### Task statement
The data must be returned exactly. No line may be left out.

### Provided data
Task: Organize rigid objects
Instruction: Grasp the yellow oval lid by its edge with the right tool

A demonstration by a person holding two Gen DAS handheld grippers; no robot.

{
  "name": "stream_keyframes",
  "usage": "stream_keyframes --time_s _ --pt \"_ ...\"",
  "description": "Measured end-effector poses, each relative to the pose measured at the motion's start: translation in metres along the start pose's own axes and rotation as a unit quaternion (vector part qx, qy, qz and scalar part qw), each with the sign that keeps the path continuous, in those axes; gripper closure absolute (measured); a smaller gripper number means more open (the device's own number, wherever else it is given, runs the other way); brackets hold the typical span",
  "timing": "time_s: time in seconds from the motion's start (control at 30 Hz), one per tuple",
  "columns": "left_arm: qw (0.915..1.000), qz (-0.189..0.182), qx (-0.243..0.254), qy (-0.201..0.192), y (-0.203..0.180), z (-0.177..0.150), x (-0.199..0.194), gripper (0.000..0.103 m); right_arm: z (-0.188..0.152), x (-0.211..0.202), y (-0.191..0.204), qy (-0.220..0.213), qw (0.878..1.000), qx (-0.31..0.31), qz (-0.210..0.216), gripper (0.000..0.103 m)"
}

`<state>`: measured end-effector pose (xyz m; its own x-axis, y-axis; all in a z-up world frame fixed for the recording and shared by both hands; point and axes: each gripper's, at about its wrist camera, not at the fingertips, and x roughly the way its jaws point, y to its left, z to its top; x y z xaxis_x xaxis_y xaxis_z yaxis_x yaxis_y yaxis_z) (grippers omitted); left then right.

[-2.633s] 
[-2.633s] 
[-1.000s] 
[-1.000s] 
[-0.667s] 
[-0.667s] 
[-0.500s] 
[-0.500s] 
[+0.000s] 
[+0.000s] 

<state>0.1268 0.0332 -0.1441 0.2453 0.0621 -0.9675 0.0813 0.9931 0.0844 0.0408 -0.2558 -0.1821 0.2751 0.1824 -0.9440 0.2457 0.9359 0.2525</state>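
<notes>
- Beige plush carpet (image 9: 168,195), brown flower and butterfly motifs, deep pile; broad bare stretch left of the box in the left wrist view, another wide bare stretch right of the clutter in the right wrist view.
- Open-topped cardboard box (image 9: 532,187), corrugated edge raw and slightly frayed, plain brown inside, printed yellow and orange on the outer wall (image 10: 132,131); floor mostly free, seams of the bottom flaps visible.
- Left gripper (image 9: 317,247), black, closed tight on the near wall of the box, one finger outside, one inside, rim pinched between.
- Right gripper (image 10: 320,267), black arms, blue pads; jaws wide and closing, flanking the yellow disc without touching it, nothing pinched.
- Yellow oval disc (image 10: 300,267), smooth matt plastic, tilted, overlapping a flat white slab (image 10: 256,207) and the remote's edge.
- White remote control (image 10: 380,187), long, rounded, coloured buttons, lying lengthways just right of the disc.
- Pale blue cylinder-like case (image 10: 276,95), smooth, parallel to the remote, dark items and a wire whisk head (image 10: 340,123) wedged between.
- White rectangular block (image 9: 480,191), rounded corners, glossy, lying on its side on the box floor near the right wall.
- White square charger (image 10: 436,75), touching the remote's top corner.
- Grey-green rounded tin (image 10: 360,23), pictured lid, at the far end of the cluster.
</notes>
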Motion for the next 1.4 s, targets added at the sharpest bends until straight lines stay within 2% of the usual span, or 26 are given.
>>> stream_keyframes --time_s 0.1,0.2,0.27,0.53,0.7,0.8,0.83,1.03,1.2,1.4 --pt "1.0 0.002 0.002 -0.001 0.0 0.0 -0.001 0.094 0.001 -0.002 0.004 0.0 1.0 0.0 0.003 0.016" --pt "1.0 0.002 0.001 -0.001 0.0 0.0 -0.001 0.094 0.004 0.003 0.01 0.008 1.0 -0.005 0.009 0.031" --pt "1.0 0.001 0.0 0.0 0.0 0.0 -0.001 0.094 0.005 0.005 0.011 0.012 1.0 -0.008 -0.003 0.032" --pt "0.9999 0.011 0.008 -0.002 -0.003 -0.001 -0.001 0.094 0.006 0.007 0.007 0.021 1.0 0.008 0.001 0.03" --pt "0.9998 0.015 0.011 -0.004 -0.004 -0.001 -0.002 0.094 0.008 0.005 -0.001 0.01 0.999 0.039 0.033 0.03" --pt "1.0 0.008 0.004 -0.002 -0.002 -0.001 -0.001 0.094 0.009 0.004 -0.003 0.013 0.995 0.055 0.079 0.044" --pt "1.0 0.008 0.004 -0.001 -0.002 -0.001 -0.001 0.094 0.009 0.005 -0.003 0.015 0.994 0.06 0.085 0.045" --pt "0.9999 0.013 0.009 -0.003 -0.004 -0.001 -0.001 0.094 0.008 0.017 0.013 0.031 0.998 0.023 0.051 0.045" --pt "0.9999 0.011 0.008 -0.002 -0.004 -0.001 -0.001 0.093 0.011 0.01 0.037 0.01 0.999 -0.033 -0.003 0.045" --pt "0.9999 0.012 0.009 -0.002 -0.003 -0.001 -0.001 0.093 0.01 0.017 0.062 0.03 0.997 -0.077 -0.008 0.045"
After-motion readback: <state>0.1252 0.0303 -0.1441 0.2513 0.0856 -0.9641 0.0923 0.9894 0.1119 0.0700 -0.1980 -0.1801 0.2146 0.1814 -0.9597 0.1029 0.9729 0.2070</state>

### Answer box
Task: Organize rigid objects
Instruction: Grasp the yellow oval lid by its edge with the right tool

A demonstration by a person holding two Gen DAS handheld grippers; no robot.

{
  "name": "stream_keyframes",
  "usage": "stream_keyframes --time_s _ --pt \"_ ...\"",
  "description": "Measured end-effector poses, each relative to the pose measured at the motion's start: translation in metres along the start pose's own axes and rotation as a unit quaternion (vector part qx, qy, qz and scalar part qw), each with the sign that keeps the path continuous, in those axes; gripper closure absolute (measured); a smaller gripper number means more open (the device's own number, wherever else it is given, runs the other way); brackets hold the typical span",
  "timing": "time_s: time in seconds from the motion's start (control at 30 Hz), one per tuple",
  "columns": "left_arm: qw (0.915..1.000), qz (-0.189..0.182), qx (-0.243..0.254), qy (-0.201..0.192), y (-0.203..0.180), z (-0.177..0.150), x (-0.199..0.194), gripper (0.000..0.103 m); right_arm: z (-0.188..0.152), x (-0.211..0.202), y (-0.191..0.204), qy (-0.220..0.213), qw (0.878..1.000), qx (-0.31..0.31), qz (-0.210..0.216), gripper (0.000..0.103 m)"
}

`<state>`: measured end-effector pose (xyz m; its own x-axis, y-axis; all in a z-up world frame fixed for the recording and shared by both hands; point and axes: each gripper's, at about its wrist camera, not at the fingertips, and x roughly the way its jaws point, y to its left, z to its top; x y z xaxis_x xaxis_y xaxis_z yaxis_x yaxis_y yaxis_z) (grippers omitted); left then right.

[-2.633s] 
[-2.633s] 
[-1.000s] 
[-1.000s] 
[-0.667s] 
[-0.667s] 
[-0.500s] 
[-0.500s] 
[+0.000s] 
[+0.000s] 

<state>0.1268 0.0332 -0.1441 0.2453 0.0621 -0.9675 0.0813 0.9931 0.0844 0.0408 -0.2558 -0.1821 0.2751 0.1824 -0.9440 0.2457 0.9359 0.2525</state>
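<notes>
- Beige plush carpet (image 9: 168,195), brown flower and butterfly motifs, deep pile; broad bare stretch left of the box in the left wrist view, another wide bare stretch right of the clutter in the right wrist view.
- Open-topped cardboard box (image 9: 532,187), corrugated edge raw and slightly frayed, plain brown inside, printed yellow and orange on the outer wall (image 10: 132,131); floor mostly free, seams of the bottom flaps visible.
- Left gripper (image 9: 317,247), black, closed tight on the near wall of the box, one finger outside, one inside, rim pinched between.
- Right gripper (image 10: 320,267), black arms, blue pads; jaws wide and closing, flanking the yellow disc without touching it, nothing pinched.
- Yellow oval disc (image 10: 300,267), smooth matt plastic, tilted, overlapping a flat white slab (image 10: 256,207) and the remote's edge.
- White remote control (image 10: 380,187), long, rounded, coloured buttons, lying lengthways just right of the disc.
- Pale blue cylinder-like case (image 10: 276,95), smooth, parallel to the remote, dark items and a wire whisk head (image 10: 340,123) wedged between.
- White rectangular block (image 9: 480,191), rounded corners, glossy, lying on its side on the box floor near the right wall.
- White square charger (image 10: 436,75), touching the remote's top corner.
- Grey-green rounded tin (image 10: 360,23), pictured lid, at the far end of the cluster.
</notes>
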Motion for the next 1.4 s, targets added at the sharpest bends until straight lines stay within 2% of the usual span, or 26 are given.
>>> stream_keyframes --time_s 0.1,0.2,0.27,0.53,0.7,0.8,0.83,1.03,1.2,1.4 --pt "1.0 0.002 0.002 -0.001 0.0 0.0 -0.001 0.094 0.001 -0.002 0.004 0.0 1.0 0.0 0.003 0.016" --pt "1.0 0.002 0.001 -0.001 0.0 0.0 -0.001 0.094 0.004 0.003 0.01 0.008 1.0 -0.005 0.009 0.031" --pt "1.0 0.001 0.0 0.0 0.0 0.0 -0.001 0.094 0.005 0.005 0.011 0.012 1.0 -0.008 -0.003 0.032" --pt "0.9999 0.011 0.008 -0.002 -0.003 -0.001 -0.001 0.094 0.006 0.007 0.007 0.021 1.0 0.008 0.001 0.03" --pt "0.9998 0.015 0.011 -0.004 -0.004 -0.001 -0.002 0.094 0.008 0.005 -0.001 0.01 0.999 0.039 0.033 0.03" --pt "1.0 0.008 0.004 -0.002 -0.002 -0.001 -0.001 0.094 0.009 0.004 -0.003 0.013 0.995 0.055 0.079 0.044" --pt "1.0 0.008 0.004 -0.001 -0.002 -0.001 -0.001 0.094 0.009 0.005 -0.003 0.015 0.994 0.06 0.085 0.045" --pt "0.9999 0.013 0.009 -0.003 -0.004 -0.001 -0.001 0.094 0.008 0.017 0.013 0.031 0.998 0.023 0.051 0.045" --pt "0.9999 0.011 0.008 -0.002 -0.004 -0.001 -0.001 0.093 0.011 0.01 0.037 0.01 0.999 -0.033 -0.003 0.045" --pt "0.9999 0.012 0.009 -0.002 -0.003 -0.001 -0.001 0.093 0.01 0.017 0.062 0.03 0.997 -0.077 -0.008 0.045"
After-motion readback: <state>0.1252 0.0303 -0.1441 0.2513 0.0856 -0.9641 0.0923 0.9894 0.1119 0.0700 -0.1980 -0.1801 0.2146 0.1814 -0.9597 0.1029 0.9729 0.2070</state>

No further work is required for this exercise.